Richards empezó a regresar por el estrecho pasillo hacia el compartimento de primera. Friedman, el encargado de comunicaciones, no le miró siquiera. Ni tampoco Donahue. Richards cruzó ante la zona de cocina y se detuvo.
El aroma a café era intenso y reconfortante. Se sirvió una taza, añadió un poco de crema instantánea y se sentó en uno de los lugares reservados a las azafatas fuera de servicio. La cafetera burbujeaba y despedía vapor.
En los refrigeradores había una dotación completa de alimentos congelados de aspecto muy apetitoso, con los correspondientes botellines de bebida.
«Aquí, cualquiera podría pillar una buena borrachera», pensó.
Dio un sorbo a su café. Era fuerte y sabroso. La cafetera seguía burbujeando.
«Aquí estamos», se dijo dando un último sorbo. Sí, no había duda de ello. Allí estaba, sorbiendo un café.
A su alrededor, la batería de cocina del aparato estaba perfectamente colocada en sus lugares correspondientes. El fregadero de acero inoxidable refulgía como una joya cromada en un mueble de formica. Y, siempre, la cafetera burbujeando y despidiendo vapor sobre la plancha de calentar. Sheila siempre le había pedido una cafetera de esa marca. «Las Silex duran mucho», decía.

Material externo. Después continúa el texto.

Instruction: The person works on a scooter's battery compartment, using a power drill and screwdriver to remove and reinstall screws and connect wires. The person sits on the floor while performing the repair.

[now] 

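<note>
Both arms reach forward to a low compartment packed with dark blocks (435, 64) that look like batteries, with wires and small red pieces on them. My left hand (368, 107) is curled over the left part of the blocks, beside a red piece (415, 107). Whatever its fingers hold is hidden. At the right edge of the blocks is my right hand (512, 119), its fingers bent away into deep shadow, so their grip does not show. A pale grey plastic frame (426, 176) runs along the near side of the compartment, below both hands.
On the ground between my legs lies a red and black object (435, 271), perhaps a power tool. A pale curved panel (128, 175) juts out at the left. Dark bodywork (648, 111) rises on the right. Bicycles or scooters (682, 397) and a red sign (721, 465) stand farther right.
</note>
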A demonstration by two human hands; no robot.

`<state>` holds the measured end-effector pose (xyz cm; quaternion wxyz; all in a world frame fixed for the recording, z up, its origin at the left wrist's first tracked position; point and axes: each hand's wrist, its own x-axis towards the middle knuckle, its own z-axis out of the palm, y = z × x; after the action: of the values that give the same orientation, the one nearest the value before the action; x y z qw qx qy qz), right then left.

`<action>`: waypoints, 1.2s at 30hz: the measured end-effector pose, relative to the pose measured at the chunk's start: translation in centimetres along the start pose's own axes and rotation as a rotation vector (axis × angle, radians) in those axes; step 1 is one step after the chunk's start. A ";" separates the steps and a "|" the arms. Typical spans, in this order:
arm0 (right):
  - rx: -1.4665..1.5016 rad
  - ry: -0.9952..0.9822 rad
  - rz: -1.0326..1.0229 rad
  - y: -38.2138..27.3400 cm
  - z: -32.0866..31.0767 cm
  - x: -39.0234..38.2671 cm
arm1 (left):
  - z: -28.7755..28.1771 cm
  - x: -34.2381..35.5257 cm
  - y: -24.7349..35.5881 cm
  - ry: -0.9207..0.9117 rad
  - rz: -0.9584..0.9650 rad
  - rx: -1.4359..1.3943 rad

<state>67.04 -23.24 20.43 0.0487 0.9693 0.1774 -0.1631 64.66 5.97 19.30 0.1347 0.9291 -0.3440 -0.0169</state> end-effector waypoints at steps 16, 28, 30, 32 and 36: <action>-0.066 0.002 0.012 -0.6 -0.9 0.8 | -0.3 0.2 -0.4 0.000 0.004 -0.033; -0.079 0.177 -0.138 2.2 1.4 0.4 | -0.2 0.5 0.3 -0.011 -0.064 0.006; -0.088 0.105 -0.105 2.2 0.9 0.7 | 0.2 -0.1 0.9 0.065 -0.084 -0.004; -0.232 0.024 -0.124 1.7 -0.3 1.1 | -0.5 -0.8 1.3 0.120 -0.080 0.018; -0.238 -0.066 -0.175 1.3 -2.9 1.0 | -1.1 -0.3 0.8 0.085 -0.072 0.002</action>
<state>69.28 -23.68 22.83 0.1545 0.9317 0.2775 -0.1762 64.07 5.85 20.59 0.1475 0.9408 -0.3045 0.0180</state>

Richards se echó a llorar.
En la zona de cocina había también un pequeño water en el que sólo se habían posado las nalgas de las azafatas. La puerta estaba entreabierta y Richards alcanzó a ver incluso el agua azulada, estrictamente desinfectada, de la taza. Defecar en un ambiente de refinado esplendor a cincuenta mil pies de altitud…

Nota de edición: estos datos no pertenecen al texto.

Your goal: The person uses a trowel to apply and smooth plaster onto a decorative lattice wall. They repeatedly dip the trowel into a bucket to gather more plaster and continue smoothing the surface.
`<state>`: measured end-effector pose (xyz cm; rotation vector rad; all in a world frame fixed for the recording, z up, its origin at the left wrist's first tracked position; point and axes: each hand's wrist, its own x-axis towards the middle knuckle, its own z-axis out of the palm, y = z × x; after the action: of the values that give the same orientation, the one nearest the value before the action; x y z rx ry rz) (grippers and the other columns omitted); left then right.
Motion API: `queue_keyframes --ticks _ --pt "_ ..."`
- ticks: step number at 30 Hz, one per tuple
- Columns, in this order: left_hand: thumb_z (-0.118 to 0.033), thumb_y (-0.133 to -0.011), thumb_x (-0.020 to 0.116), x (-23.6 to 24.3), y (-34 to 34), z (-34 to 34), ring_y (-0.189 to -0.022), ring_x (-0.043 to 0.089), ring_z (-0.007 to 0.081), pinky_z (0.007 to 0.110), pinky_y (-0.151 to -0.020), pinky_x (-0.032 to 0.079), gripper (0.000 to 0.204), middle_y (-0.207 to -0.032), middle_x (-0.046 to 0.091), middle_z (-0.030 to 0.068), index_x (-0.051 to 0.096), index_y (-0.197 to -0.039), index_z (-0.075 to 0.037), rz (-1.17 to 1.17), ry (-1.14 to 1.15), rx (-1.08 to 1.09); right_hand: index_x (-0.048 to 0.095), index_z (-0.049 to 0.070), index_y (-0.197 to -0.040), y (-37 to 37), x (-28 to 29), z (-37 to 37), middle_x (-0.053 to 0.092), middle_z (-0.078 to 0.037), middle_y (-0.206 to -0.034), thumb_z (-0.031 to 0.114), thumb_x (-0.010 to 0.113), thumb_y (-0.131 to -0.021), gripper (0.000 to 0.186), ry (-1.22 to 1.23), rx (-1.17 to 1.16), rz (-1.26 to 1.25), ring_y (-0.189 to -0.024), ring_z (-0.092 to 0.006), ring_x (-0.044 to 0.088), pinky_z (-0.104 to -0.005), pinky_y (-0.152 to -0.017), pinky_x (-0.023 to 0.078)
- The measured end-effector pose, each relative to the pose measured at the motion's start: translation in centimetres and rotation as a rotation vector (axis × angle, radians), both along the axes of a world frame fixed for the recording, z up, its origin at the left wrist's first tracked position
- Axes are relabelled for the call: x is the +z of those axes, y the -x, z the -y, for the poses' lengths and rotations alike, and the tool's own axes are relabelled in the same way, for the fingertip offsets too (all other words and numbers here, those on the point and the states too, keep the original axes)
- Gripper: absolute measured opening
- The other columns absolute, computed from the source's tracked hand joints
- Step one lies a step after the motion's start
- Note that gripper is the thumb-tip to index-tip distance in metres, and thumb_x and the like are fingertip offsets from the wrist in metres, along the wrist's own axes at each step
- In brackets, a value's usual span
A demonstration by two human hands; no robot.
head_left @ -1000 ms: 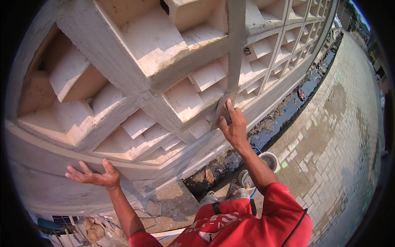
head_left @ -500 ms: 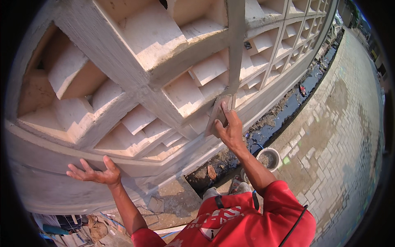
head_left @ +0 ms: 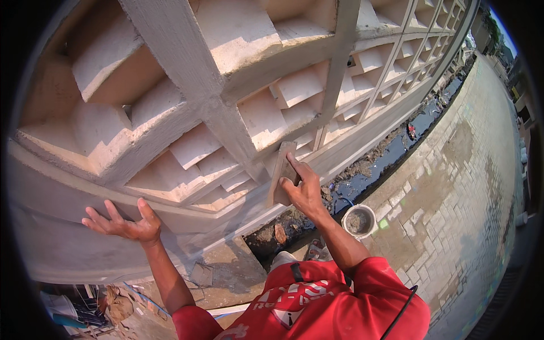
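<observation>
A flat rectangular plastering float (head_left: 280,177) is gripped in my right hand (head_left: 304,192), its index finger stretched along the back and its thumb bent against it. The float lies against the lower part of a pale lattice wall (head_left: 214,110), just under the openings; its working face is hidden. My left hand (head_left: 127,225) holds nothing. It is open, fingers spread and palm turned up, near the smooth ledge at the wall's base; whether it touches the wall I cannot tell.
Right of my forearm stands a bucket (head_left: 371,225) with grey mix inside. A ditch of dark water (head_left: 377,175) runs along the wall's foot, bordered by a paved path (head_left: 453,209). Several odds and ends, including a brown crumpled bag (head_left: 119,306), lie at lower left.
My right hand has drawn the float down and to the left along the wall. My left hand stays open in nearly the same pose. The whole view has shifted slightly.
</observation>
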<state>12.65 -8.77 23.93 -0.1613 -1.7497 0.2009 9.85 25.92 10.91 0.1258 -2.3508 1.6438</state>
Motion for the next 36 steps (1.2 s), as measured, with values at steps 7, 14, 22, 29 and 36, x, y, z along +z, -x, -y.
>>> queue_keyframes --ticks 7,14,22,29,36 --pt "-0.034 -0.081 0.064 -0.5 -0.7 1.3 -0.145 0.01 0.0431 0.065 -0.113 0.013 0.064 -0.154 0.025 0.0183 0.044 -0.139 -0.016 0.016 -0.015 -0.005 0.053 0.0 -0.131 -3.2 5.2 -8.6 0.06 -0.008 -0.113 0.006 0.057 -0.075 0.057 0.319 0.225 0.249 -0.104 -0.0168 0.056 -0.0292 -0.093 0.044" --pt "-0.027 -0.081 0.068 -0.2 -0.3 0.2 -0.145 0.013 0.0421 0.061 -0.114 0.016 0.06 -0.151 0.03 0.0203 0.05 -0.135 -0.008 0.005 -0.011 -0.061 0.055 0.003 -0.123 0.9 12.1 -16.1 0.06 -0.008 -0.106 0.016 0.061 -0.074 0.051 0.129 0.377 0.278 -0.095 -0.014 0.055 -0.0262 -0.083 0.044" --pt "-0.029 -0.08 0.068 -0.4 -0.1 0.7 -0.145 0.013 0.0424 0.06 -0.115 0.017 0.057 -0.149 0.033 0.0208 0.053 -0.131 -0.009 -0.035 -0.009 -0.081 0.06 0.006 -0.124 3.9 15.4 -13.9 0.063 -0.009 -0.11 0.016 0.065 -0.079 0.046 -0.251 0.331 0.215 -0.101 -0.0181 0.056 -0.0306 -0.092 0.042" --pt "-0.031 -0.079 0.067 -0.5 0.1 0.8 -0.145 0.013 0.0427 0.061 -0.115 0.017 0.056 -0.148 0.035 0.0197 0.053 -0.131 -0.013 -0.042 -0.021 -0.071 0.061 0.006 -0.122 4.5 15.8 -12.6 0.063 -0.01 -0.109 0.012 0.062 -0.08 0.042 -0.404 0.305 0.176 -0.102 -0.019 0.056 -0.031 -0.093 0.042" --pt "-0.028 -0.08 0.068 -0.4 0.0 0.6 -0.145 0.013 0.0416 0.059 -0.115 0.017 0.058 -0.15 0.033 0.0193 0.053 -0.133 -0.01 -0.033 -0.017 -0.087 0.061 0.005 -0.122 4.4 16.9 -10.6 0.063 -0.012 -0.106 0.01 0.061 -0.081 0.042 -0.633 0.306 0.223 -0.094 -0.021 0.059 -0.0336 -0.089 0.046"
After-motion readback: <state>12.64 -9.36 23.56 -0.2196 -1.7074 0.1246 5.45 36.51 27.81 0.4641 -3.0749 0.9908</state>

Se sirvió una nueva taza, contempló la cafetera burbujeante y se echó a llorar otra vez. Su llanto era reposado y absolutamente silencioso, y cesó al mismo tiempo que terminaba la segunda taza de humeante café.
Se levantó y dejó la taza en el fregadero. Asió la cafetera por el mango de plástico marrón y vertió con cuidado su contenido en el desagüe. El grueso cristal de la cafetera quedó bañado de grandes gotas de vapor condensado.

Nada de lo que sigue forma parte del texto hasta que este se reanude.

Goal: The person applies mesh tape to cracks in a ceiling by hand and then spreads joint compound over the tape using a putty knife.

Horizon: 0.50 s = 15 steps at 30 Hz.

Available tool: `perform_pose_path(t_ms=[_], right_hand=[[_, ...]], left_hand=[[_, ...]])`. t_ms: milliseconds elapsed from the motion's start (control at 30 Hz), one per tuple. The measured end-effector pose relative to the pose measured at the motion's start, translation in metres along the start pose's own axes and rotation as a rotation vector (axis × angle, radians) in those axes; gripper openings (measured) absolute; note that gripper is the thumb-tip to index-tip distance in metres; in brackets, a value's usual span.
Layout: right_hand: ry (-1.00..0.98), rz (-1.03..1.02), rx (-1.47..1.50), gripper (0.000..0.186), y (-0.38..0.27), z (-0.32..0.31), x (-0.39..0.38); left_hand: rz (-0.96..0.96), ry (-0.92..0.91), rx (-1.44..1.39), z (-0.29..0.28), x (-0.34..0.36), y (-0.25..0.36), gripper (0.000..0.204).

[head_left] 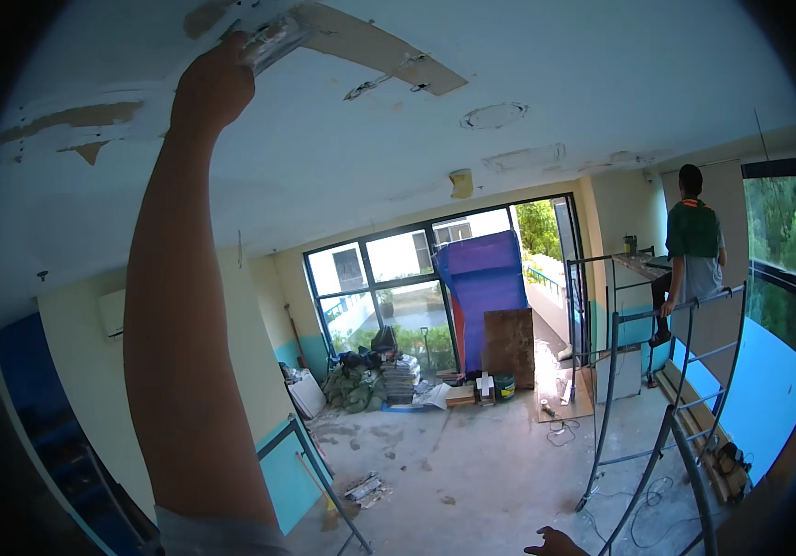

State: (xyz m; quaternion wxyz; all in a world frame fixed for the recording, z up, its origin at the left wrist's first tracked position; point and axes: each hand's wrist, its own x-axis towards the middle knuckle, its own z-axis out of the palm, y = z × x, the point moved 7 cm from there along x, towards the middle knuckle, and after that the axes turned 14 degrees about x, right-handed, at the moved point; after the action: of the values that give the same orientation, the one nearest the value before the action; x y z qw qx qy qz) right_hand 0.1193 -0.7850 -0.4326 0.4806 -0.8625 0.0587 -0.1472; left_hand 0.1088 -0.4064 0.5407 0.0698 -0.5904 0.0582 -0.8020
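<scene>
My left hand (215,83) is raised to the ceiling at the end of a stretched arm. Its fingers wrap round a putty-smeared metal trowel (279,43), whose blade lies against or very near the ceiling. Beside the blade runs a long bare beige strip (384,54) with rough whitish edges. Low at the bottom edge, my right hand (555,542) shows only in part, its fingers apart and nothing visible in them. The pale ceiling (342,139) carries other brown patches and ring-shaped marks.
A co-worker (694,232) sits high on a metal scaffold (611,389) at right. Cables (648,510) trail over the floor below. Bags and stacked material (398,380) lie by the windows, next to a brown board (509,347). A metal frame (324,477) stands at lower left.
</scene>
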Motion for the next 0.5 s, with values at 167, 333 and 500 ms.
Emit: perform_pose_path(t_ms=[167, 333, 500], right_hand=[[0.089, 0.058, -0.033, 0.076, 0.027, -0.019, -0.026], [0.125, 0.214, -0.054, 0.071, 0.064, -0.027, -0.063], [0.155, 0.183, -0.101, 0.072, 0.065, -0.028, -0.073]], left_hand=[[0.033, -0.050, 0.105, 0.013, 0.012, 0.007, 0.038], [0.037, 0.010, 0.034, 0.038, 0.014, 0.005, 0.038], [0.138, -0.029, 0.119, 0.093, 0.005, 0.027, 0.033]])
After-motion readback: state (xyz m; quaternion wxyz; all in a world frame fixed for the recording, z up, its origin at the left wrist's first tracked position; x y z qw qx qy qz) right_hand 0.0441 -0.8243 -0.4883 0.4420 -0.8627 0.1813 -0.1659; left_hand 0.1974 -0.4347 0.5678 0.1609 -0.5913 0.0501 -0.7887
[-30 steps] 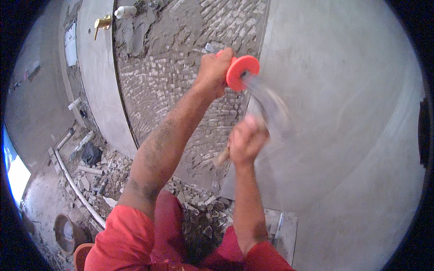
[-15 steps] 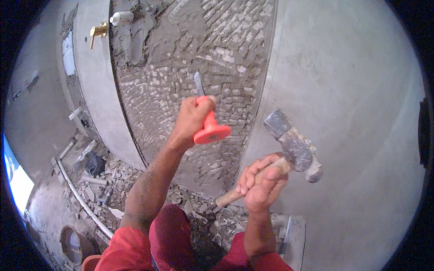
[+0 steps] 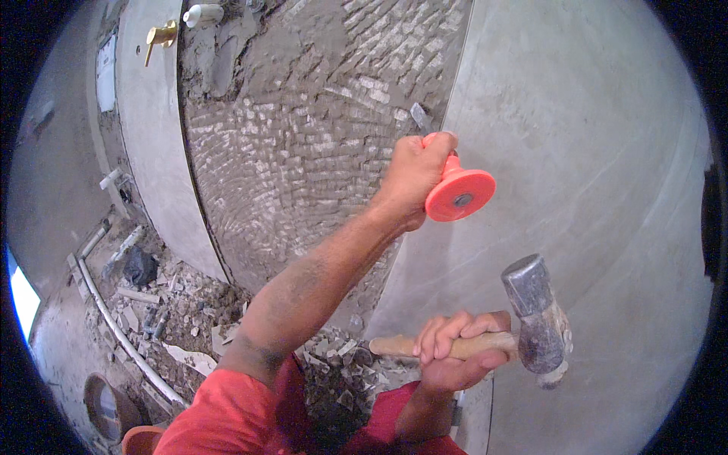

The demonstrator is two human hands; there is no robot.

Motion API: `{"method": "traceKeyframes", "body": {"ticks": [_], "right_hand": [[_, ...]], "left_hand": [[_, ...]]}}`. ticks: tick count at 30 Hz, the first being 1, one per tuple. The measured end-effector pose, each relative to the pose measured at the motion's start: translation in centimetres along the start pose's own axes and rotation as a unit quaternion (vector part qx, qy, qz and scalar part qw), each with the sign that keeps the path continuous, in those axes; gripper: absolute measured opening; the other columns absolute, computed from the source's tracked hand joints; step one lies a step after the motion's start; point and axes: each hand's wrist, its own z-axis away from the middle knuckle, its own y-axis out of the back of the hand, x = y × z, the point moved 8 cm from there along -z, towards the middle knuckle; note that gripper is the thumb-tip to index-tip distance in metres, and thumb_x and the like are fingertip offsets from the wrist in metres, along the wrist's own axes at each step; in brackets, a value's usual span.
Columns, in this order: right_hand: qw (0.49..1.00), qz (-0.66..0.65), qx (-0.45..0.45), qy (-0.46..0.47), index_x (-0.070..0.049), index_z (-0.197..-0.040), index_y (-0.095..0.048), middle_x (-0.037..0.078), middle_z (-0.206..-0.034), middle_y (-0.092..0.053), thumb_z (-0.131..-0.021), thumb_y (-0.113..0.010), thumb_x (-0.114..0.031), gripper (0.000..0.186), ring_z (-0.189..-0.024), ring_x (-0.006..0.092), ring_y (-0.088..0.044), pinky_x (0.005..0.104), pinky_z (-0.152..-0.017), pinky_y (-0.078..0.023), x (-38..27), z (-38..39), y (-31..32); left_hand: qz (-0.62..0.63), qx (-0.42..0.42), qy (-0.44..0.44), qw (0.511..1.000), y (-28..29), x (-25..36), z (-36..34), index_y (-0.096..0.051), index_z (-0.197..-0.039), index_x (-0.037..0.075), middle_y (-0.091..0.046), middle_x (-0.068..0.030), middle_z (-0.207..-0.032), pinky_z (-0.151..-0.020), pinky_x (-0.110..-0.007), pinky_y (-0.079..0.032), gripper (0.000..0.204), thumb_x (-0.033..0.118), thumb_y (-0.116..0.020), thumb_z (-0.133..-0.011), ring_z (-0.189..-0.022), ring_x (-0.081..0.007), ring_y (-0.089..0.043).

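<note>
The chisel, gripped in the left hand, had been shifted to the right edge of the rough patch; a fresh spot was apparently chosen. The hammer was held lower, in the right hand.

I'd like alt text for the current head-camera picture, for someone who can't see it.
A left hand holds an orange-handled chisel near the edge of a grooved wall patch, while the right hand grips a wooden-handled hammer, apart from the chisel. Smooth grey wall is at right; rubble and a white pipe lie at lower left.
</note>
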Motion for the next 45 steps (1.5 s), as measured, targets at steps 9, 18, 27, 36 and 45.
{"method": "traceKeyframes", "body": {"ticks": [9,18,27,36,45], "right_hand": [[0.955,0.275,0.109,-0.025,-0.012,-0.093,-0.037,0.002,-0.053,-0.039,-0.096,-0.044,-0.052,0.041,-0.035,0.0123,-0.037,0.0276,-0.031,-0.037,3.6,-3.8,3.4],[0.972,0.208,0.086,-0.07,-0.007,-0.085,-0.038,0.001,-0.049,-0.035,-0.098,-0.04,-0.05,0.044,-0.033,0.0121,-0.035,0.0285,-0.03,-0.038,3.4,-5.9,4.6],[0.954,0.275,0.116,-0.009,-0.009,-0.078,-0.037,0.001,-0.049,-0.035,-0.097,-0.043,-0.049,0.045,-0.033,0.012,-0.036,0.0282,-0.03,-0.037,2.1,-6.2,5.4],[0.974,0.183,0.078,-0.104,-0.011,-0.068,-0.034,0.001,-0.049,-0.036,-0.098,-0.042,-0.05,0.05,-0.033,0.011,-0.036,0.0276,-0.029,-0.032,2.1,-6.7,4.4],[0.976,0.186,0.06,-0.097,-0.011,-0.073,-0.035,0.0,-0.049,-0.033,-0.099,-0.043,-0.047,0.044,-0.034,0.0108,-0.035,0.0273,-0.03,-0.032,2.4,-6.5,3.7]], "left_hand": [[0.079,0.072,-0.084,0.991,-2.0,1.8,-1.0,-0.056,-0.068,0.003,-0.051,-0.0026,-0.059,-0.04,-0.034,-0.032,0.027,0.023,-0.054,-0.087,-0.046,-0.0117,-0.045],[0.108,0.096,0.015,0.989,-2.6,0.5,-1.2,-0.063,-0.084,-0.001,-0.06,-0.009,-0.07,-0.052,-0.036,-0.044,0.027,0.023,-0.053,-0.089,-0.06,-0.0165,-0.058],[0.073,0.119,-0.031,0.99,-3.0,0.9,-1.3,-0.055,-0.066,0.005,-0.052,-0.0017,-0.057,-0.036,-0.03,-0.031,0.027,0.021,-0.051,-0.087,-0.043,-0.0103,-0.045],[0.009,0.139,-0.037,0.99,-2.9,0.8,-1.5,-0.055,-0.065,0.003,-0.05,-0.0022,-0.056,-0.036,-0.032,-0.028,0.028,0.023,-0.053,-0.086,-0.042,-0.011,-0.041],[-0.032,0.169,-0.019,0.985,-2.4,1.0,-1.1,-0.056,-0.065,0.001,-0.052,-0.0039,-0.056,-0.037,-0.034,-0.028,0.03,0.025,-0.054,-0.084,-0.042,-0.0124,-0.043]]}}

Se limpió los ojos con la manga de la chaqueta y volvió a penetrar en el estrecho pasillo. Entró en el compartimento de Donahue con la cafetera en la mano.
—¿Quiere un poco de café? —preguntó.
—No —respondió Donahue lacónicamente, sin levantar la vista.
—Claro que sí —replicó Richards.
Alzó un pesado recipiente sobre la cabeza inclinada de Donahue y lo descargó sobre su cráneo con toda la fuerza de que fue capaz.